Using the line that contains "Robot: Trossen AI" as the first line and the last line of the data as the final one, give every line in that range again exactly.

Records drawn from a dataset
□ □ □ □ □

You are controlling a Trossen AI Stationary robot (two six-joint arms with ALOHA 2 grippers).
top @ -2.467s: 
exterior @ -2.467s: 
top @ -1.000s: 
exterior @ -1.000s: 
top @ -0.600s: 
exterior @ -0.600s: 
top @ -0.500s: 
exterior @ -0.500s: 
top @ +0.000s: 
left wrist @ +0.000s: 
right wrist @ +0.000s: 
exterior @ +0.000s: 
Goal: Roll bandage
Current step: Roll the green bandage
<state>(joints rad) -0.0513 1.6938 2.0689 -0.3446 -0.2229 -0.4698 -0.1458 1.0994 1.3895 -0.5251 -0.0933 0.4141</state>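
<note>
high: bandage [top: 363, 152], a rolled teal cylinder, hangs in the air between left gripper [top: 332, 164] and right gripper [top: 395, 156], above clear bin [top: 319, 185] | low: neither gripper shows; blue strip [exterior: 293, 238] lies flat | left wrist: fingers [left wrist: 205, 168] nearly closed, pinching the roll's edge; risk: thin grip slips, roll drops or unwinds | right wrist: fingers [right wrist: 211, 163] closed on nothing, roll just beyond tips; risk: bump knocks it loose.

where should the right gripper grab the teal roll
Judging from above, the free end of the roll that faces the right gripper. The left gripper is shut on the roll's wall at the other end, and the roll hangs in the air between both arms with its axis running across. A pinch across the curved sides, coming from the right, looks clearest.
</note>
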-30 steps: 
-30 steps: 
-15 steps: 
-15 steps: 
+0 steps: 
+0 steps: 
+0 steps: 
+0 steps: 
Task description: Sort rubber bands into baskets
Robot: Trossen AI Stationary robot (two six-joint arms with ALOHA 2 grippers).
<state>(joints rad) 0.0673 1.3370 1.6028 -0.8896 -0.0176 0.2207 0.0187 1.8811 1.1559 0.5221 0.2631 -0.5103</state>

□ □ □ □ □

#### [COMPLETED TASK]
Robot: Trossen AI Stationary robot (two six-joint arms with ALOHA 2 grippers).
<state>(joints rad) 0.0673 1.3370 1.6028 -0.8896 -0.0176 0.2207 0.0187 1.8811 1.1559 0.5221 0.2631 -0.5103</state>

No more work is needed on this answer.